Juramentos

Hace setenta años había un porcentaje elevado de adultos malhablados y hasta blasfemos. Borrachos, trabajadores en oficios duros y gente de escasa formación se expresaban en circunstancias adversas con juramentos y palabras soeces, a diferencia de los “tacos” que salpicaban y continúan salpicando conversaciones escasas de argumentos y faltas de vocabulario.

En aquellos años difíciles los juramentos eran tan comunes que en las estaciones de ferrocarril podían leerse avisos que decían: “Prohibido blasfemar”, en un claro intento de corregir tan malas costumbres, junto a otros de “Prohibido escupir”, pues aunque la gente llevara pañuelos no los utilizaba. Hoy en cambio, gracias a los “clinex”, la higiene urbana ha mejorado mucho.

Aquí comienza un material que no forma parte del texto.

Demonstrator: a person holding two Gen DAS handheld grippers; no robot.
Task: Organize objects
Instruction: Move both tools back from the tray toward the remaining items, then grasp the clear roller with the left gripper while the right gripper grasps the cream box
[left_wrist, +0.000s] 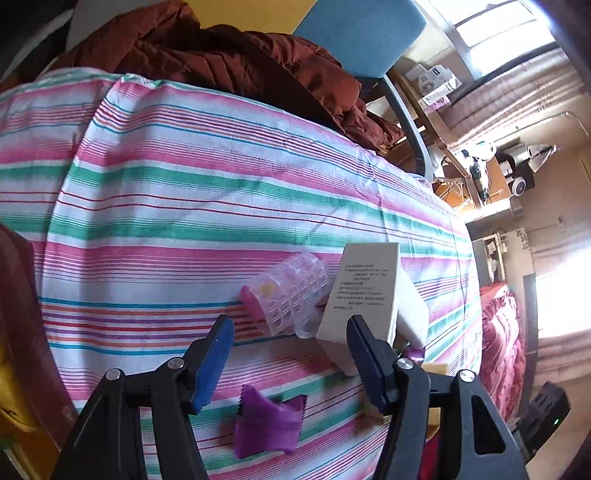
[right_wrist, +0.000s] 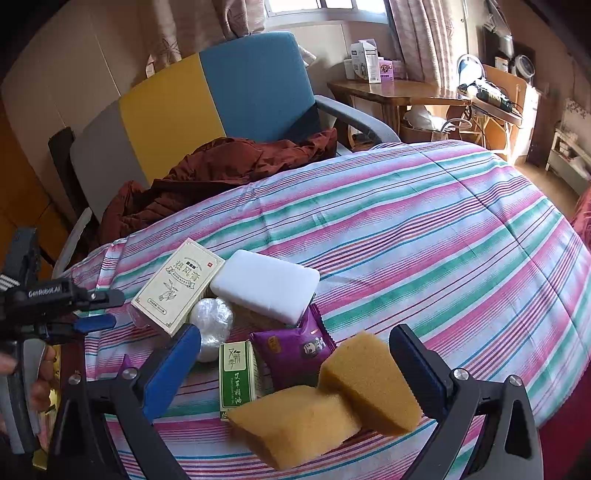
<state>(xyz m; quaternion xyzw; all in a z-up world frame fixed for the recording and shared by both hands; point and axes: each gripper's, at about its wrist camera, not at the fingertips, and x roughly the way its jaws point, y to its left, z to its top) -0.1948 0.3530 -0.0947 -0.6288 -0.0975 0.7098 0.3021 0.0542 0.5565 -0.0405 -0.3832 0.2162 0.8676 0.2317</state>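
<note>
Two grippers, both with fingers spread, holding nothing. Right gripper (right_wrist: 295, 363) hovers over two tan sponge blocks (right_wrist: 332, 402) at near edge of striped pink-green bedcover (right_wrist: 424, 221). Left gripper (left_wrist: 288, 354) faces clear ribbed plastic roller (left_wrist: 291, 295) and leaning cream cardboard box (left_wrist: 364, 291). Risk: soft cover and crowded pile; nudged box may topple, sponges may slide off near edge.

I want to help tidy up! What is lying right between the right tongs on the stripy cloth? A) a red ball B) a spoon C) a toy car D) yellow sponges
D: two yellow sponges lie on the striped cloth between the open fingers of the right tongs, next to a green box.
</note>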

A aquellos adultos que se expresaban de un modo contundente y brutal cuando algo les contrariaba les han sucedido ahora jovenzuelos vocingleros que, siempre agrupados, ofenden con sus palabrotas cuando beben, cuando ríen y cuando nada les contraría. Pero aquéllos apenas habían tenido acceso a alguna clase de cultura, mientras que éstos están sobrados de ofertas de formación que no han podido dejar en ellos huella alguna.

Pero dentro de lo que suponía de mala educación la práctica de juramentos había quien, sin identificarse con los grupos marginales que constantemente los usaban, destacaba por la novedad de sus expresiones originales que pasmaban al personal. Cuando yo era joven nos fascinaba un personaje, dueño de una fonda, del que se afirmaba que profería los juramentos más originales y retóricos.

Como yo no lo conocía, solicité a mi amigo Enrique Enciso, que parecía conocerlo bien, que me pusiera algún ejemplo de sus inefables expresiones. Buscó, dudoso, algo que reflejara la bien ganada fama del individuo y me dijo que si, por ejemplo, se le fundía una bombilla, exclamaba enojado: “¡Mecagoen la madre del desgraciado operario que moldeó este filamento!”. Comprendí, pues, que todo el mundo le tuviera por original y diferente ante lo burdo, malsonante y repetitivo de la inmensa mayoría.

Pero luego, de repente, fue recordando otros juramentos suyos que los había escuchado en directo o se los habían referido. Me decía que iba una vez por la calle distraído cuando se cayó a una zanja mal señalizada. Cuando logró incorporarse y sacudirse el polvo profirió uno de los más sonados: “¡Mecagoen el Jefe de Obras Públicas, los trabajadores municipales y hasta el Alcalde-Presidente del Excelentísimo Ayuntamiento!”.

Pero el que más trascendió fue el que pronunció cuando se cayó de culo al salir de la misa de una en la catedral. Las grandes losas estaban mojadas y hasta se manchó la gabardina blanca. Cuando se puso en pie lanzó el juramento que estremeció a todos los fieles: “¡Mecagoen el Cabildo Catedralicio, los Canónigos Capitulares y hasta su Eminencia Reverendísima!”.